Balkinization  

Tuesday, July 14, 2009

The Senate Judiciary Committee and Henry IV

Mark Tushnet

Watching (or reading about) the current confirmation hearings is pretty depressing if one takes them as moderately serious exercises in talking about "the law." Senator Kyl's effort to get Judge Sotomayor to say that she would recuse herself were a case raising the issue of Second Amendment incorporation to come before the Court (other than the very case in which she sat as a circuit court judge, where -- she said quite correctly -- a statute purported to require recusal) was particularly inept. (Two qualifications: I heard it on the radio, and perhaps it wasn't Senator Kyl; and Supreme Court justices have regularly taken the position that statutory rules applicable to lower court judges are not legally binding on them, although they of course say that they take Congress's expression of its will seriously.) My law professor's instinct screamed out: "What if she'd interpreted a statute five years ago, and now another circuit has created a circuit split on the question? Is she supposed to recuse herself if the Court grants review to resolve the split? How is that different from the 'problem' Senator Kyl's worried about?" But the fault could be distributed pretty broadly.

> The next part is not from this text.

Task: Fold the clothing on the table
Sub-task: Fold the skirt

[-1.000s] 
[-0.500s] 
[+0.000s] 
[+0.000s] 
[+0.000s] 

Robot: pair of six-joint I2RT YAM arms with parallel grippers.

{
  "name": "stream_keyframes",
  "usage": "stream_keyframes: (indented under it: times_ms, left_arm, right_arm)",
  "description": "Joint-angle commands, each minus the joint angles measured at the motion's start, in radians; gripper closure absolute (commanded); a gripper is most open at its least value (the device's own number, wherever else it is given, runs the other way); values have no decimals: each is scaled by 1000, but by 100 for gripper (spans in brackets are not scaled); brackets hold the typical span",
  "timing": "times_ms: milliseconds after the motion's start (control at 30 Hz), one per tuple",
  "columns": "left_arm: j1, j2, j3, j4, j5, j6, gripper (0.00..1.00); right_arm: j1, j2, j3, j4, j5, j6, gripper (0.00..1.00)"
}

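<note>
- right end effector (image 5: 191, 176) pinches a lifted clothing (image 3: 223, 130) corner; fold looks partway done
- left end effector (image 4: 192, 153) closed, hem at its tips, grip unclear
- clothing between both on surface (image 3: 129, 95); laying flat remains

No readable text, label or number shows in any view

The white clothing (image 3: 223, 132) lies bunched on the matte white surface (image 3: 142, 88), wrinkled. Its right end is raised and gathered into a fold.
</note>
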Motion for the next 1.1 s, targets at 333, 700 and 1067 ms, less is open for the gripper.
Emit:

Of course, the hearings are not really efforts to talk seriously about the law, and legal commentators probably have little to offer. My guess is that anthropologists who study rituals would be better at informing us about what's happening at any moment. So, for example, we don't really think that it's even appropriate to ask whether a statement made during a ritual is "accurate" or "true." We ask, "What's the point of saying this rather than that at this particular point in the ritual?" We're interested in what the statement does rather than what it means (in a cognitive sense). Sometimes the answers are obvious: "The point of saying this is to get the Senator some air time on the local TV station."

Or, more generally, "The point of saying this is to get or keep a job."

Maybe I'm too puritanical, but I think it would be better for our polity if we redesigned the ritual -- which is now, for my taste, too much like a degradation ceremony for the nominee. I'd do away with the personal interview "candidates" for appointment have with the President and the courtesy calls they make with the Senators. I find it impossible to believe that anything is revealed in these aspects of the modern ritual that has any bearing on a person's competence as a judge. ("Plays well with others," perhaps, in a quite artificial setting -- but sometimes a good judge will deliberately not play well with others.) I'd even do away with the personal appearance of the nominee before the committee to the extent that that part of the ritual purports to be an examination of the nominee's views about the law.

When Henry IV said of a different ritual (again, to get a job), "Paris is worth a mass," I don't think we take that as a demonstration of the kind of integrity we want in judges. I don't fault anyone for doing what today's rituals demand. I just wish that we could figure out some other way to do whatever it is that this particular ritual does.